Это была гроза, свирепствующая низко, на земле, — и клубы дыма и пыли, и яркое пламя, и грохот — все плясало и билось не в небе, а пожирая траву и раскаляя камень.
В зареве чудовищного грохота проносились тени самолетов.
Вдруг смолкло почти сразу, хотя тишина воспринялась зрением, а не слухом. Вернулась ночь. Но слух был мертв. И повалили танки. Левее «25 Октября» загудела японская кавалерия, предшествуемая маленькими танкетками, за танками и броневиками вынеслись стрелки.
Снайперы Тарасюка залегли в подземные норы; проводники спустили бешеных от напряжения псов.
Части еще укладывались в газоубежище, за шоссе, и полковник Богданов, стоя на коленях у радиоприемника, в узенькой рубке командования, зевал, подергивая плечами, когда Луза и проводник его прибежали с переднего плана.
Артиллерийская подготовка развертывалась.
— Ну, как, не дождешься все? — закричал Богданов, здороваясь с Лузой.
— Столько лет ждали, теперь недолго.
— Тарасюка видел?
— Только что от него. Переправляются там.
— Встреча у вас! — соболезнующе произнес Богданов. — Судьба твоя — товарищей хоронить. — И, видя, что Луза не понимает его, он включил радио, — воздух заревел и заскрежетал в рубке.
— Кипяток, — сказал, подмигивая, Богданов. — Не то, что наш брат, а микроб, честное мое слово, и тот не выдержит. Слышишь, что делают? Ну да, как говорится, несчастья бояться — счастья не видать.

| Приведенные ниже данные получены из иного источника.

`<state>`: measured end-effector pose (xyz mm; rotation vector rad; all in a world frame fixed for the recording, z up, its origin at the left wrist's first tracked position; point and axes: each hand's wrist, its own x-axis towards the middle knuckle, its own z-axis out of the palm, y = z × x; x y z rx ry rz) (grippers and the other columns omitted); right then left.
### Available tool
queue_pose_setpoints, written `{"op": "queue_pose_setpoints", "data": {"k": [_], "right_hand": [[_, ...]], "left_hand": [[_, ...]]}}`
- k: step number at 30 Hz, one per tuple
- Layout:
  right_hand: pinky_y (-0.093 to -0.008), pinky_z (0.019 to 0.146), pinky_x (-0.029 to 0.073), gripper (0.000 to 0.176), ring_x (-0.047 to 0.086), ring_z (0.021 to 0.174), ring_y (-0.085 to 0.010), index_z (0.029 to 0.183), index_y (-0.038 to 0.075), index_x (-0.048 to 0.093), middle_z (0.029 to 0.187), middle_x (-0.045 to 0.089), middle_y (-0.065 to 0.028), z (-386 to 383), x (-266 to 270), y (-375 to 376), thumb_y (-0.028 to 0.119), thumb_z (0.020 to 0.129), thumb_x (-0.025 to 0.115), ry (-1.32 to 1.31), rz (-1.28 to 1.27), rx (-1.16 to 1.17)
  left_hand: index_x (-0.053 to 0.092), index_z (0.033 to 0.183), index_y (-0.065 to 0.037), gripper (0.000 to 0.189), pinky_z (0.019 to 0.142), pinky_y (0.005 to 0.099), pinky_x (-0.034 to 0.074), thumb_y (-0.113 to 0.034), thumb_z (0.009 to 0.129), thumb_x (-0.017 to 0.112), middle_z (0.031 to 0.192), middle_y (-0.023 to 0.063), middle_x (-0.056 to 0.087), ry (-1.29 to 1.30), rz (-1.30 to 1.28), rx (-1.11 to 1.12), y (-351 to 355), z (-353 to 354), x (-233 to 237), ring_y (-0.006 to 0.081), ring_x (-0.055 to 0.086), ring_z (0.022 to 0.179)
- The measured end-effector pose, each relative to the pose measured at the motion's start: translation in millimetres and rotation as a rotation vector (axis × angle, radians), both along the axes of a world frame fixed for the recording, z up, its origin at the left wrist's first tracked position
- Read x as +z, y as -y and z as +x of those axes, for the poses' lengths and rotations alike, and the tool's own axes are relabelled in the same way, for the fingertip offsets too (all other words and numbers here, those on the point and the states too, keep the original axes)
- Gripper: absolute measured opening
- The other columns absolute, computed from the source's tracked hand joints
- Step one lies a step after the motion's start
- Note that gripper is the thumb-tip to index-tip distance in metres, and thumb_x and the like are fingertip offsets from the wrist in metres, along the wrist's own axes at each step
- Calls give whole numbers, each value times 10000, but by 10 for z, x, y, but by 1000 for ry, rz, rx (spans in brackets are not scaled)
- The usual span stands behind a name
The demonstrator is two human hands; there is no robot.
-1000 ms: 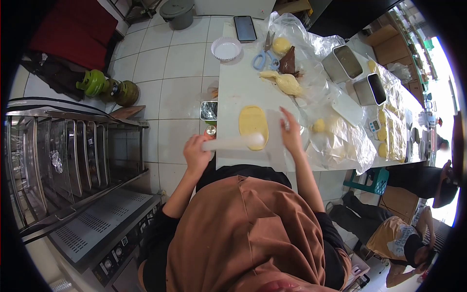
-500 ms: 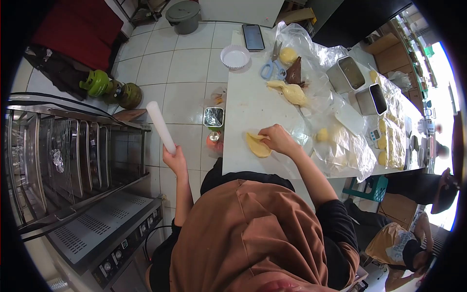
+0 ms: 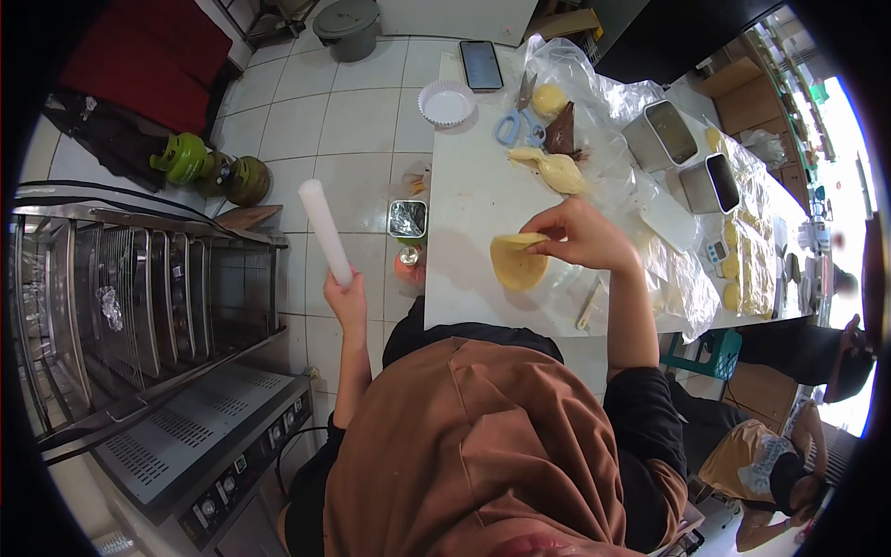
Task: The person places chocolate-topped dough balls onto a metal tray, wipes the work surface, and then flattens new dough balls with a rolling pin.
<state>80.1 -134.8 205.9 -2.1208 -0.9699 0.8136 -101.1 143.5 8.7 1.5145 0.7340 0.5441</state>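
Observation:
My left hand (image 3: 345,295) is wrapped round the lower end of a white rolling pin (image 3: 325,227), which points up and away over the floor. Between thumb and fingers, my right hand (image 3: 577,237) pinches the upper right edge of a flat yellow dough disc (image 3: 518,263) over the white table (image 3: 464,311). Beyond the disc lie a cream-coloured piping bag (image 3: 557,171), a brown piping bag (image 3: 561,135), blue-handled scissors (image 3: 509,128) and a yellow dough ball (image 3: 549,99).
At the far end are a phone (image 3: 481,66) and white paper cups (image 3: 446,103). Metal tins (image 3: 709,188), plastic sheeting (image 3: 682,288) and a light-handled tool (image 3: 587,309) lie rightward. A metal rack (image 3: 139,306) stands left. Another person (image 3: 761,464) is at lower right.
My right hand has lifted the dough disc and moved it right and away from me, so its round face shows. My left hand has shifted slightly right and up with the rolling pin.

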Motion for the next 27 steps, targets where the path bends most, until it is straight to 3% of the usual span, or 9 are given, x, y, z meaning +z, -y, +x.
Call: {"op": "queue_pose_setpoints", "data": {"k": [6, 10, 12, 15, 17, 19, 22, 25, 27], "right_hand": [[-344, 883, 454, 277, 577, 982, -276, 1021, -8, 616, 1047, 612, -133, -557, -276, -308, 26, 746, 607, 440, 97, 107], [-346, 931, 420, 340, 525, 1081, -290, 1097, -4, 566, 1159, 554, -146, -973, -761, -538, 44, 761, 586, 401, -13, 295], [-349, 934, 418, 359, 520, 1091, -302, 1124, 6, 549, 1181, 545, -145, -1069, -952, -498, 77, 776, 597, 411, 0, 289], [-355, 942, 410, 381, 514, 1106, -311, 1160, 45, 531, 1215, 533, -130, -704, -535, -78, 131, 798, 613, 12, 266, -18], [-382, 940, 407, 377, 526, 1092, -313, 1166, 93, 537, 1209, 541, -132, -265, -402, 506, 138, 800, 616, 158, 83, -411], [-395, 937, 392, 477, 498, 1093, -324, 1178, 85, 521, 1149, 556, -150, 328, -760, 1343, 29, 713, 614, 694, -197, -702], [-624, 1008, 240, 831, 298, 1295, -346, 1351, 182, 326, 1414, 295, -128, 840, -1186, 2365, 14, 607, 655, 495, -749, -806], [-656, 999, 219, 883, 239, 1318, -370, 1373, 227, 288, 1471, 185, -114, 883, -1386, 2642, -6, 598, 643, 326, -775, -732], [-526, 968, 350, 706, 384, 1226, -351, 1319, 223, 398, 1376, 351, -141, 946, -1567, 2869, -12, 672, 555, 492, -604, -713]], "left_hand": [[505, 905, -68, 125, 780, 350, 506, -106, 844, 607, 1061, 82, 571, 218, -961, -399, 565, 213, 478, 214, 600, 970], [473, 837, -108, 117, 871, 382, 468, -157, 870, 574, 1223, 140, 505, -43, -1287, -325, 597, 398, 271, 286, 543, 1056], [454, 810, -118, 126, 882, 386, 464, -93, 847, 572, 1239, 151, 497, 7, -1145, -375, 668, 343, 249, 285, 513, 1099], [413, 776, -136, 217, 900, 398, 465, 33, 785, 550, 1282, 146, 465, 70, -1090, -404, 689, 263, 356, 284, 475, 1143], [401, 775, -141, 244, 897, 388, 472, 61, 771, 538, 1274, 125, 469, 121, -1092, -403, 632, 227, 392, 274, 496, 1116], [398, 781, -143, 253, 919, 418, 458, 78, 759, 519, 1307, 134, 438, 156, -1122, -382, 568, 224, 456, 298, 470, 1146], [397, 791, -133, 260, 950, 427, 436, 102, 747, 499, 1341, 154, 402, 212, -1158, -372, 453, 240, 475, 301, 429, 1190], [396, 791, -129, 265, 968, 427, 420, 111, 742, 497, 1365, 163, 373, 257, -1117, -393, 403, 292, 586, 306, 405, 1215], [395, 791, -127, 264, 974, 429, 414, 113, 743, 495, 1374, 164, 361, 287, -1085, -397, 376, 305, 626, 310, 392, 1227]]}}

Сквозь страшную музыку вопящего металла иногда раздавались крики людей. «Давай, давай!» кричал кто-то на переднем плане. Звенело дальнее «ура». И кто-то бил тяжелым молотом по земле. Она ахала глубоко и глухо.
— Ну, значит, прощай, Андрей Тарасюк! — негромко произнес Луза.
— Там уж, брат, ничего нет, — горько сказал Богданов, — и от хаты твоей ни пуха не осталось.
Он выключил передний план.
В это время на сигнальной доске блеснула красная лампочка.
— Точка имени Сталина начинает.
Еще блеснули лампочки, загорелся ряд, другой.
— Вся первая линия начала, — торжественно сказал Богданов, встав с колен.
Ахнули сопки вокруг, ложбины между сопками, лес, ямы, копны прошлогоднего сена, камни, борозды полей и звериные норы. В это время адъютант протянул Богданову расшифрованную телеграмму.